Craso error, porque el Fidus no desaprovechó la oportunidad y en un instante ya lo tenía de espaldas al piso y, montado, lo tundía en el rostro tan rápido como podía con ambos puños.
Los cuates del intruso –cuatro o cinco-, eran también vapuleados por la abrumadora mayoría local: patadas con punta de bota vaquera, garrotazos, tabicazos, mentadas de madre, maldiciones.
Mucho tiempo pasó desde entonces.
La mañana fría de uno de esos días que no se distinguen entre si, era todo menos un estímulo a abandonar la cama. Con todo, había que estar de pie: aún con la improvisada pijama, que eran mi viejo suéter y un añoso pantalón deportivo, me fui a la cocina a calentar algo de café que me hiciera más tolerables las siete horas de ese día invernal y nublado.
En la tele, el noticiero iniciaba con la detención de una banda de asaltantes de tarjetahabientes, a quienes secuestraban por unas horas para sacar lo más que se pudiese en cajeros automáticos. Los habían detenido en flagrancia.
“Véalos bien y si los reconoce, denúncielos”, invitaba el reportero a la teleaudiencia. El camarógrafo paneó lenta, muy lentamente de derecha a izquierda, mientras acercaba la lente a los rostros de los delincuentes. Casi completaba la hilera de siete individuos, cuando al llegar al penúltimo, lo reconocí: era el Fidus.
La regordeta, enorme mano de uno de los policías, casi fuera de cuadro, lo obligaba a levantar la vista que el Fidus trataba de mantener clavada en el piso, para evitar precisamente que se le reconociera.
Tenía las manos hacia atrás, acaso esposadas y, de pronto, cuando el paneo iba de vuelta, se atrevió a ver de frente. Como antaño, de nuevo una sonrisa, pero esta vez, desdibujada, forzada, como con amargura.
No lo sabía y la imaginación no le alcanzaba para saber como sería su vida a partir de entonces en el Reclusorio Norte: un ir y venir del abuso a la venganza; de ésta al sometimiento y a la simulación y de nuevo, a la revancha, pero no abierta sino ensayada, con alevosía y ventaja, en una clara demostración de que con uno sería mejor no meterse.
Pero alerta, siempre alerta, porque una vida así sólo cosecha odios y el desquite viene por detrás, cuando no lo esperas, o cuando estás dormido.
Fidencio, asi se llama el Fidus, ya la libró.
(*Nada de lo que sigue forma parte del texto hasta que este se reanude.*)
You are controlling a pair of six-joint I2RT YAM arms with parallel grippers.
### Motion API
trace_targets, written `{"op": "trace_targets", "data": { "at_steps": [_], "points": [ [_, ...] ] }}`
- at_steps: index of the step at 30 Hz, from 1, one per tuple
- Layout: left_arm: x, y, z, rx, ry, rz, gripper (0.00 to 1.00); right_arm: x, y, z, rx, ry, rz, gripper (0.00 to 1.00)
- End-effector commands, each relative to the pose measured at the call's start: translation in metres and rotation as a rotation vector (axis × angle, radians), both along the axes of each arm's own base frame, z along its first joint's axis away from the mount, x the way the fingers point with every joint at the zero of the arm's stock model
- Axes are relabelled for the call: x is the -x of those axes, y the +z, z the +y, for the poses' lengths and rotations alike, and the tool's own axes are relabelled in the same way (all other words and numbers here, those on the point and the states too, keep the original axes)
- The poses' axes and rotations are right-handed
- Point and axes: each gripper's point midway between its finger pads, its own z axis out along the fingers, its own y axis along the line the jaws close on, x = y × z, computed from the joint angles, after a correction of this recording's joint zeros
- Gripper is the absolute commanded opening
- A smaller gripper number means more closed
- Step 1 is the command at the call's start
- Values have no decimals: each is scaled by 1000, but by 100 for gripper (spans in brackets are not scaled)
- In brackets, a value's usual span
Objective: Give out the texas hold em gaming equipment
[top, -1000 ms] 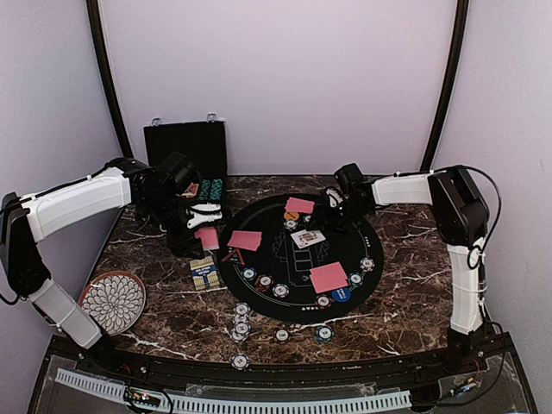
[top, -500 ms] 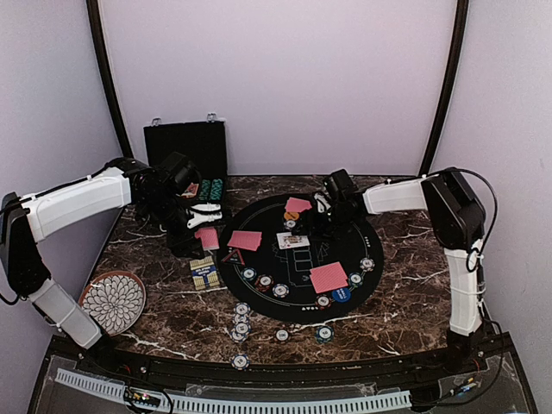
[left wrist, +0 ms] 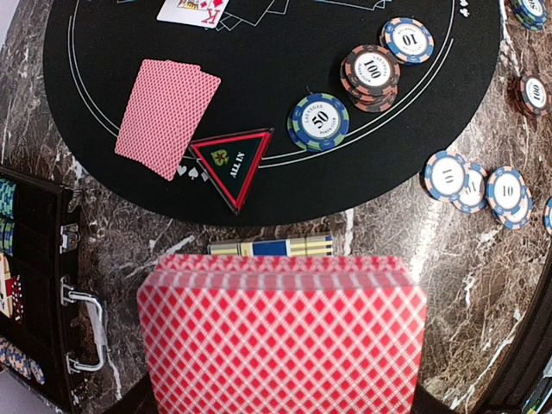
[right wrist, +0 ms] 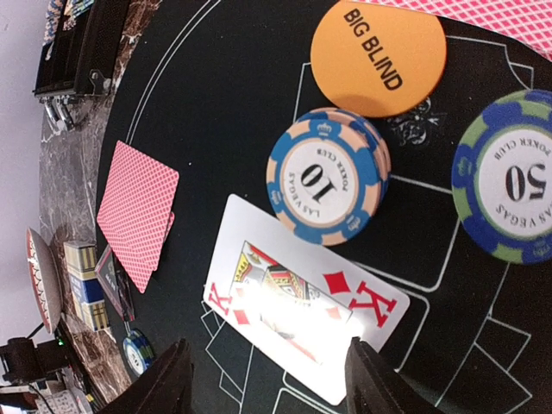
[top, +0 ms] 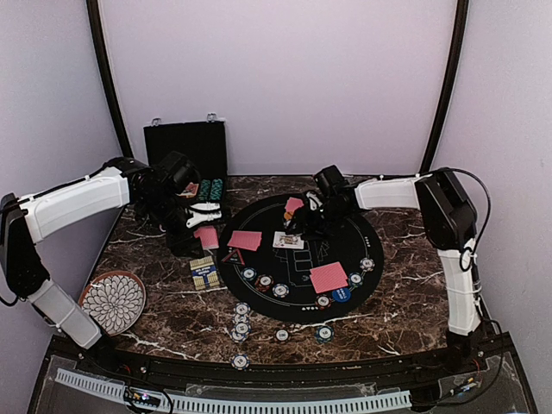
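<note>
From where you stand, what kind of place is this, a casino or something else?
Probably a robot test bench set up as a poker table, not a casino: plain walls close in a small marble-look table, two white robot arms are bolted to its near edge, and a round black felt mat holds poker chips and cards.

We see a worktop (top: 405,285) of glossy dark brown marble-look stone with white veins. On it lies a matt black round mat (left wrist: 285,185), smooth and cloth-like. The playing cards (left wrist: 166,116) look like coated paper with a printed red lattice back; the face-up king (right wrist: 297,310) shines under the light. The poker chips (right wrist: 328,185) appear hard moulded plastic, the orange button (right wrist: 379,56) smooth plastic. The black case (left wrist: 39,285) carries bright metal latches (left wrist: 86,332).
</note>
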Motion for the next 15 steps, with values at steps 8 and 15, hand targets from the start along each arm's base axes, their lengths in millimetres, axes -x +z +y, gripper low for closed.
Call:
{"op": "trace_targets", "data": {
  "at_steps": [8, 15],
  "points": [
    [6, 14, 4, 12, -11, -23, 0, -17, -22, 15, -22, -1, 60, 58],
    [6, 13, 5, 7, -13, -26, 0, -34, -31, 14, 4, -30, 55, 56]
  ]
}}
Ocho años de su vida se quedaron tras las rejas, en un recuerdo que le pesa como enorme losa que no puede dejar de cargar. Ahora ya no bebe ni se droga. El trabajo y la paga que ahora tiene no le da para eso. Tenía esposa y la perdió con todo e hijos cuando en una visita al reclusorio, ésta supo que había otra y lo dejó.
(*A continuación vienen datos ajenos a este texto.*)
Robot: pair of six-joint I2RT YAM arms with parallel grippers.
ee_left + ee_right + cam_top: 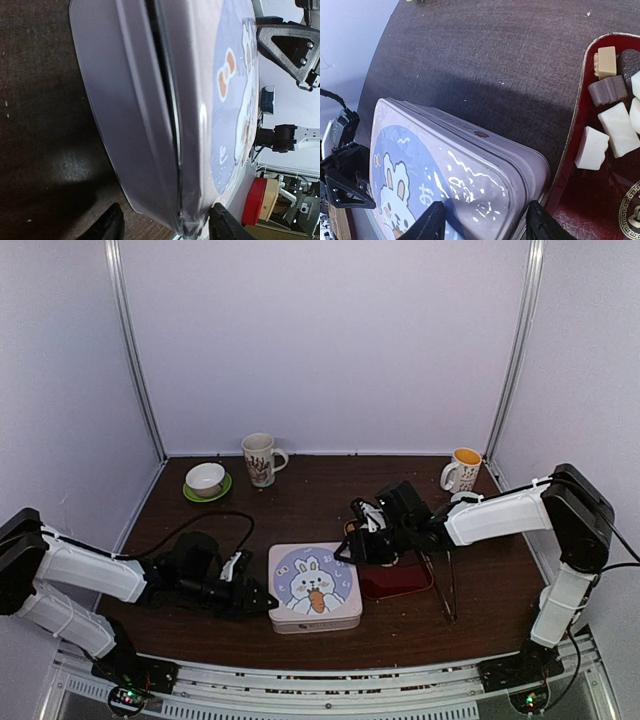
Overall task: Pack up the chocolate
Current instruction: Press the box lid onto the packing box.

Sudoroso y cansado, una tarde veraniega llegó de nuevo al barrio. El rostro moreno presentaba ya marcados surcos en las comisuras de los ojos y el cabello grueso y negro, comenzaba a tornarse blanco en las sienes; igual pasaba con el vello de las pobladas cejas.
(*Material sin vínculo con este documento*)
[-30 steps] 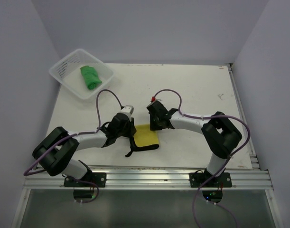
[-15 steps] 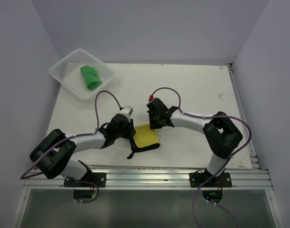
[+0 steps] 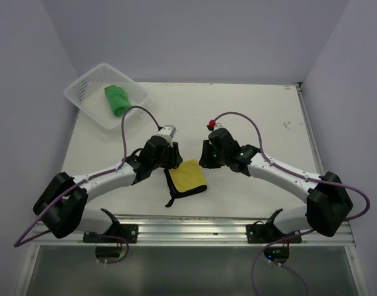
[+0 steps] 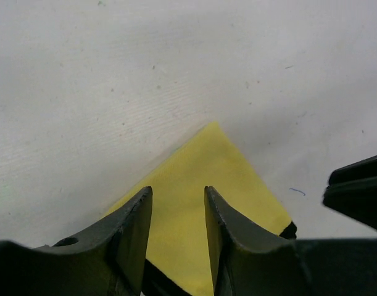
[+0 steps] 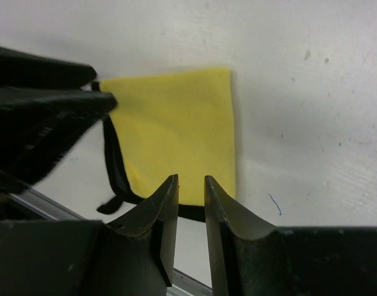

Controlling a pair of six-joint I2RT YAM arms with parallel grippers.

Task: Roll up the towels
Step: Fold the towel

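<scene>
**Both arms over the yellow towel, far side.** The left end effector [image 4: 176, 200] has its jaws apart by a modest gap with nothing between them, and is poised just above the yellow towel [image 3: 188, 174]. The right end effector [image 5: 189, 185] shows a narrower slit, likewise empty, over the same cloth from the opposite side.

The towel lies between the two, flat on the surface [image 3: 256, 117] with its yellow face up. It is set cornerwise to the arms, and its far corner points away from the bases, about midway between the wrists. A black band (the reverse face, turned over) runs along its left and near edges, with a loose black tail trailing toward the near edge.

The cloth is close to square, so no long axis is evident. The turned-over band on the left is the likeliest roll line, and it lies nearest the left end effector. Neither arm is clearly nearer the cloth as a whole. By this reading, the coming move is a pinch on the far edges, one per side.

The green towel [image 3: 117, 100], apparently bundled into a roll, sits in the white mesh basket [image 3: 83, 92] at the far left, well apart from both arms.
</scene>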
De aquellos primeros años adolescentes en los que cada desplante y cada gesto, cada palabra y actitud, eran un desafío, un reto, una aventura, no queda sino el recuerdo anecdótico y vago de las hazañas protagonizadas en el barrio.
“¿Arriba la maldad y el vicio?”, me atreví a recordarle. La sonrisa se le hizo amarga, un nudo en la garganta le impidió articular palabra. Ni una lágrima se derramó; sólo le abrillantaron la mirada. Y, siempre sonriente, al fin dijo: “ya no, mi cuate, ya no”.